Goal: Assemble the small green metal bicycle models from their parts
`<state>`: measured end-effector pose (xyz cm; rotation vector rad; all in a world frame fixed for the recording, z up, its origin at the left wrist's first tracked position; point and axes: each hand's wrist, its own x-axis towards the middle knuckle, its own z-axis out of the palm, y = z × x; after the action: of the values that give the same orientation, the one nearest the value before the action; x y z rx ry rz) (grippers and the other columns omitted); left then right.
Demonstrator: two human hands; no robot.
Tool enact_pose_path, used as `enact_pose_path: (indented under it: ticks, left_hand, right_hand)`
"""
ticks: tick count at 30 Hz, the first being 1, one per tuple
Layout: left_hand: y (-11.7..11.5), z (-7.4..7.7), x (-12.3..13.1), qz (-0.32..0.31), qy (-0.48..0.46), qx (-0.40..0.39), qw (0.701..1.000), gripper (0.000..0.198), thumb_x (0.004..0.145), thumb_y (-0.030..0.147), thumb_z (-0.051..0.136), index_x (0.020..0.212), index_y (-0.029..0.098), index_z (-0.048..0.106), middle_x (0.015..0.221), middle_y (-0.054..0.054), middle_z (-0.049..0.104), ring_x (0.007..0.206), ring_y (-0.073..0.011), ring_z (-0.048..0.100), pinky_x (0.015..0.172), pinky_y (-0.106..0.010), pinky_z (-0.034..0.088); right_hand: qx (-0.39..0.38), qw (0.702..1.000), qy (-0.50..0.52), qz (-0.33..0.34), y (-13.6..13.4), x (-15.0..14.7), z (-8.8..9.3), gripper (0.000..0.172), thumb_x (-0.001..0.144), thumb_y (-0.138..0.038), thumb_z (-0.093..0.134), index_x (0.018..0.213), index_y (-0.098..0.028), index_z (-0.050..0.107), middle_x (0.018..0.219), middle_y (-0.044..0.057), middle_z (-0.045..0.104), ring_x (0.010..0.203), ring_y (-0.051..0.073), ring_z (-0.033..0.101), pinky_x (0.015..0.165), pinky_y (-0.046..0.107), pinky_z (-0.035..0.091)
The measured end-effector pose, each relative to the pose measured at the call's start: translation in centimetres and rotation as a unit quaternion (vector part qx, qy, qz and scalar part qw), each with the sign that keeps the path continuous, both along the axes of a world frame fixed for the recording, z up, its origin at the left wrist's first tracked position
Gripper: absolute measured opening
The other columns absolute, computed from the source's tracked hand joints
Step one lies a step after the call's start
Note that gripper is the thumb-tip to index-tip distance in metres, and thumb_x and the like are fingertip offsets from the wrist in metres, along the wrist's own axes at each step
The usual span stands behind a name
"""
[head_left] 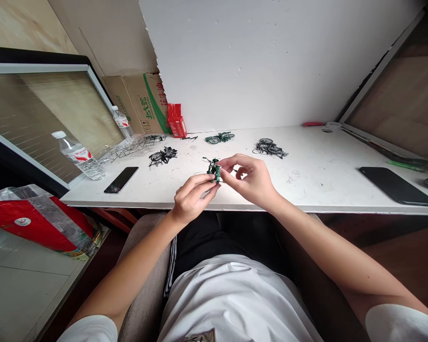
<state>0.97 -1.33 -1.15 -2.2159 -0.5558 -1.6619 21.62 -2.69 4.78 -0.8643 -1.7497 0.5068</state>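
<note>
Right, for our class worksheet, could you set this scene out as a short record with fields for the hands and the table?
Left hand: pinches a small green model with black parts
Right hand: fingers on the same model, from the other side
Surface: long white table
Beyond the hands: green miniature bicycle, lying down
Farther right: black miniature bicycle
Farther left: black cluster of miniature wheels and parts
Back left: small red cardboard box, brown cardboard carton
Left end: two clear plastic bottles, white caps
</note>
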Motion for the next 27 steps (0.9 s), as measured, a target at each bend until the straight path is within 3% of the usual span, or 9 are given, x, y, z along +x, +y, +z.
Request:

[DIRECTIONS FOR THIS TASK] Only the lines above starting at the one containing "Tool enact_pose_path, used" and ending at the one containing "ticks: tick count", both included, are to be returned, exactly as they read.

[ANSWER BOX]
Tool enact_pose_path, used as `enact_pose_path: (indented under it: ticks, left_hand, right_hand)`
"""
ticks: tick count at 30 Hz, the first being 1, one per tuple

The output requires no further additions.